Problem:
Once you find the line with "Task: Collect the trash" in the data below, transcribe exactly each line from there to the line with "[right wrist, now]", inclusive, and nothing else. Drop the pictures.

Extracted material:
=== Begin Enclosure ===

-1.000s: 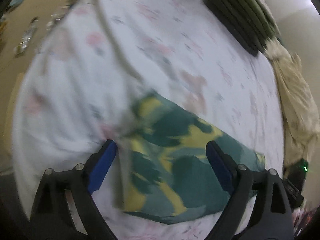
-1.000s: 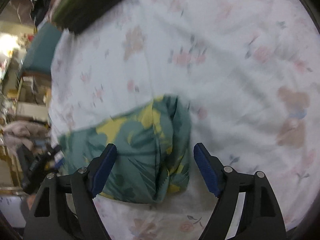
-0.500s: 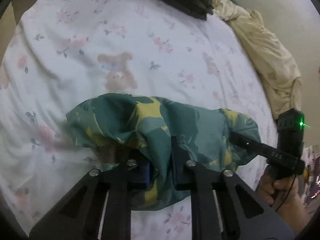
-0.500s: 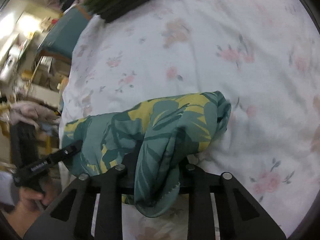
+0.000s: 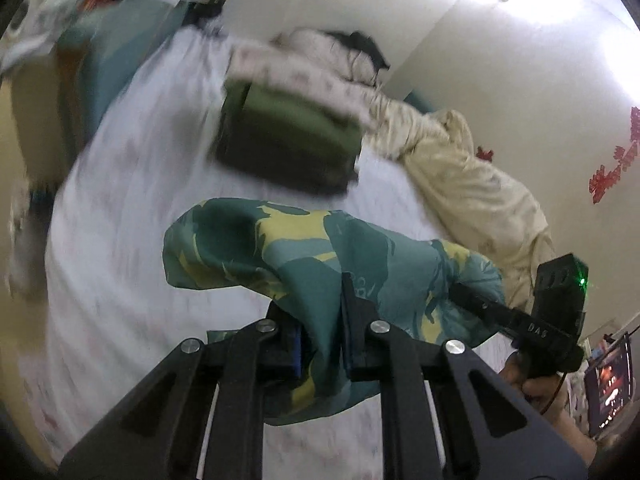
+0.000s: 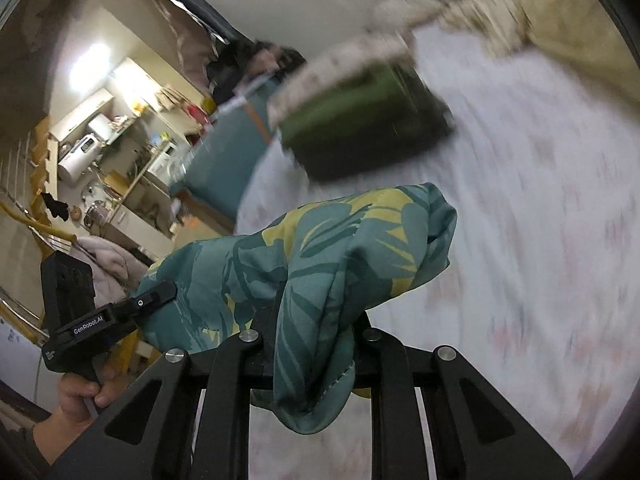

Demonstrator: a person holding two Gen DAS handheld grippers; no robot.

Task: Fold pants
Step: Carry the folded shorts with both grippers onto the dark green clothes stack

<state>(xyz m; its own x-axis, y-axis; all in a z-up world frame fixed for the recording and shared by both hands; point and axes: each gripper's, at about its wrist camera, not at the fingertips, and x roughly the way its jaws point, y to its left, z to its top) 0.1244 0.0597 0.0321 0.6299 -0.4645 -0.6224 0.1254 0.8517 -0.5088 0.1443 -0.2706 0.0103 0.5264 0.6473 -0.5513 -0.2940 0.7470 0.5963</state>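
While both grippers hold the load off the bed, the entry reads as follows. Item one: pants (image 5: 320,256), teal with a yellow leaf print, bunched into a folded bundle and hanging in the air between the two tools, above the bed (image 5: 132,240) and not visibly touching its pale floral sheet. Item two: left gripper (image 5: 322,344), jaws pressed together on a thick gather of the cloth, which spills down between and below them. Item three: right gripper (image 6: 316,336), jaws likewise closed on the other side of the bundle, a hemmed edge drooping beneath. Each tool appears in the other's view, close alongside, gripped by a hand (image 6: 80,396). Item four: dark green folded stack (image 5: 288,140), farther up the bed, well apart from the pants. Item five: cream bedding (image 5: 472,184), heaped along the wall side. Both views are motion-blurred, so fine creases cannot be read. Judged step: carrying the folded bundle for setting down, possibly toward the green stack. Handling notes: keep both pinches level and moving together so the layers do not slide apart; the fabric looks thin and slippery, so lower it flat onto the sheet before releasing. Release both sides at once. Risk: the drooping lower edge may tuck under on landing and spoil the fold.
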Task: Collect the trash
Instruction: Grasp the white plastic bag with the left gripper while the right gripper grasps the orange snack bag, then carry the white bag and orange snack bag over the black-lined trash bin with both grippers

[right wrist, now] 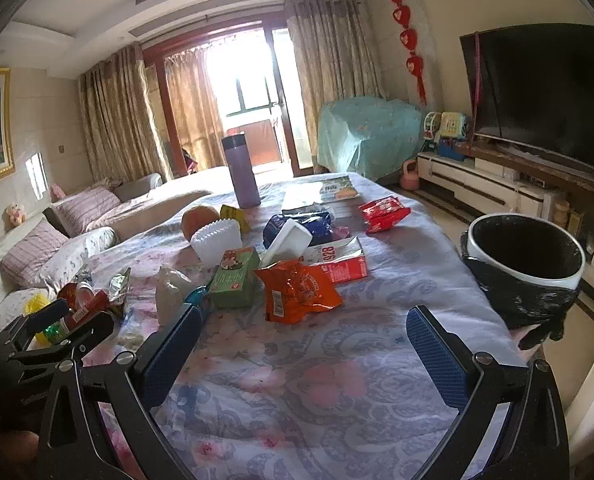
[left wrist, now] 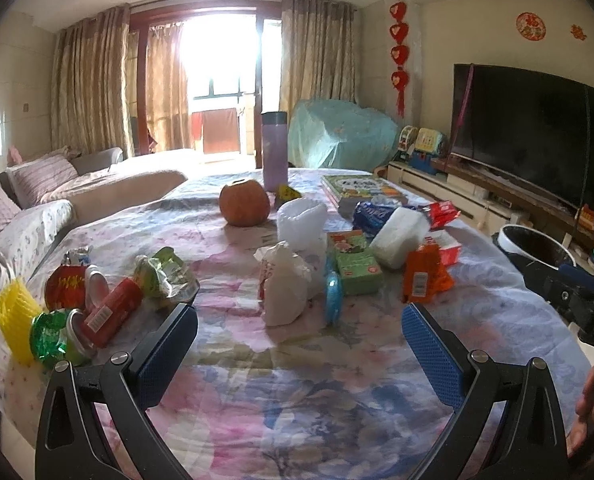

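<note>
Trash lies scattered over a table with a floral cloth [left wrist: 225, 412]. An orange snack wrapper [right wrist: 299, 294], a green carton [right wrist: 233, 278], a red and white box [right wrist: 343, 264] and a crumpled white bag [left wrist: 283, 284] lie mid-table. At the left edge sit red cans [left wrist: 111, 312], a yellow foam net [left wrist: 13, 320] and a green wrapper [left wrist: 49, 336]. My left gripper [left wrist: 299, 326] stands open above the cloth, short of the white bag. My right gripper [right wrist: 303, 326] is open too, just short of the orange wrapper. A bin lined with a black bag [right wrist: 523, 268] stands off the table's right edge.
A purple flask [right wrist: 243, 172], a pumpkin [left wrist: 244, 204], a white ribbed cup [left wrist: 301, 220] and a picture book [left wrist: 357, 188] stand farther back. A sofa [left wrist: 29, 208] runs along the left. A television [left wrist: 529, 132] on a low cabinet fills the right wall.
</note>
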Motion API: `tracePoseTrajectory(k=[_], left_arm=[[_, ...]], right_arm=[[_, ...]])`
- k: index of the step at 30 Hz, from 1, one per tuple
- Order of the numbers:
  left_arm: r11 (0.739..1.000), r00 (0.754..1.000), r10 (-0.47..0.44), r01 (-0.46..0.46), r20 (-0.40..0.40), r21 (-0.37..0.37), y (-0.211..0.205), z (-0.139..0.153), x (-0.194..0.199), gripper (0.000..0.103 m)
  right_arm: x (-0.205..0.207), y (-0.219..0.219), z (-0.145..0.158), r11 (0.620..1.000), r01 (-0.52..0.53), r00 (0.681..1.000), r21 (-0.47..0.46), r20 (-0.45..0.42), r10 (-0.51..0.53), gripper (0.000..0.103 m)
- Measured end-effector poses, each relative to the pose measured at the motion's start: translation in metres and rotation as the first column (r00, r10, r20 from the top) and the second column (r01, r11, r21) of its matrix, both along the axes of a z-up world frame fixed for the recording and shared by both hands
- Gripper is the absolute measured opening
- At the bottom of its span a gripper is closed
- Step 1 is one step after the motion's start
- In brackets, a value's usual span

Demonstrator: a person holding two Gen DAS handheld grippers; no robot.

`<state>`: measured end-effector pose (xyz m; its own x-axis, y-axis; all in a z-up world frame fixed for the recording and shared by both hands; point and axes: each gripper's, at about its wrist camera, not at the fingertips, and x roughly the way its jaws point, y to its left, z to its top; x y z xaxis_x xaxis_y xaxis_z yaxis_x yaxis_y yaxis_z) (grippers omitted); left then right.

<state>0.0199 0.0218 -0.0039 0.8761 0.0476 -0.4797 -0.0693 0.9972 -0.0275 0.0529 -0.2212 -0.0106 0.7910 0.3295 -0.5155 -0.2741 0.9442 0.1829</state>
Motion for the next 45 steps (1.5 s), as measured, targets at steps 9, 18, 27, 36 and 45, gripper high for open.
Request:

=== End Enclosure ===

Task response:
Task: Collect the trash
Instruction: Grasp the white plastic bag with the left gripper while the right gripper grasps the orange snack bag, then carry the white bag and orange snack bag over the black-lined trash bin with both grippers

[right wrist, now] 

Output for the exercise is now complete.